Since 9/11, America has been willing to let the Bush team use its well-honed tactic of "terroristic threatening" to justify all sorts of "pre-emptive" torture treatment on tens of thousands of alleged "suspects."
The net result is that the U.S. is waging a global war of terror on whomever we designate as our suspected enemies.Danny H.C. Li
AGRICULTURE WATER HAS RENEWABLE LIFE CYCLE
The article about the vast amounts of water needed for sugar cane for ethanol (Oct. 8) failed to mention that water has a renewable life cycle. Water can be reclaimed after use and cleansed biologically at sustainable levels for other human use.
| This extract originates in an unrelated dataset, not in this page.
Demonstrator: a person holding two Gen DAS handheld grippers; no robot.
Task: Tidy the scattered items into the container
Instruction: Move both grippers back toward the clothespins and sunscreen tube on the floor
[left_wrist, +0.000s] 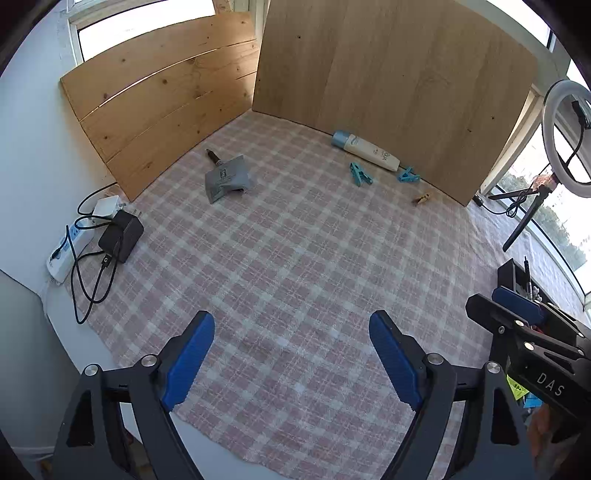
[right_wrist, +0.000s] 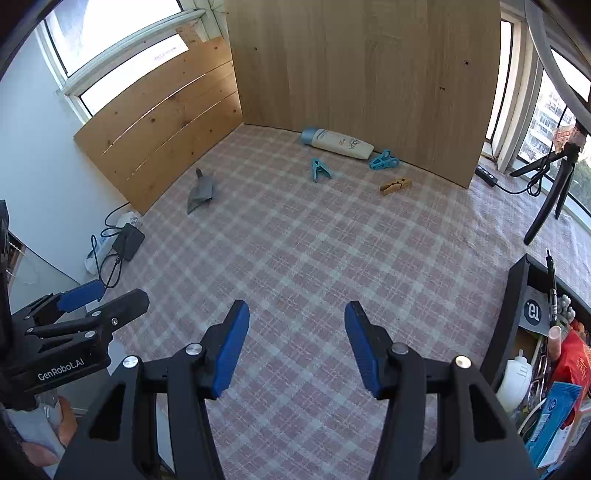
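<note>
A white lotion tube (left_wrist: 365, 149) (right_wrist: 338, 143) with a blue cap lies by the back board. Near it rest two blue clips (left_wrist: 360, 173) (right_wrist: 319, 170), (left_wrist: 408, 175) (right_wrist: 384, 159) and a wooden clothespin (left_wrist: 422, 199) (right_wrist: 395, 185). A grey sachet (left_wrist: 227, 178) (right_wrist: 201, 194) lies further left with a small dark item (left_wrist: 213, 155) at its far end. The black container (right_wrist: 517, 295) (left_wrist: 511, 275) at the right edge holds several items. My left gripper (left_wrist: 291, 350) hangs open over bare cloth. My right gripper (right_wrist: 297, 339) is open too, holding nothing.
A pink plaid cloth (left_wrist: 295, 258) covers the table. Wooden boards (left_wrist: 388, 74) wall the back and left. A power strip with black adapter (left_wrist: 120, 236) and cables sits at the left edge. A ring light (left_wrist: 569, 133) on a tripod (right_wrist: 554, 192) stands at the right.
</note>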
Once reservoirs, ditches and hydro systems are restored, let us not forget the immense power released at the failure of Kaloko dam and harness that energy for turbines, as add-on sustainable power. We have runaway hydropower in Hawai'i.
Lihu'e plantation on Kaua'i once generated a significant percentage of Kaua'i Electric's power from burning the bagasse waste from sugar production.
Finally, alcohol is the waste product of the interaction of nutritional yeast with water and sugar. Yeast can double in an hour. Turn a carbohydrate into protein and vitamins.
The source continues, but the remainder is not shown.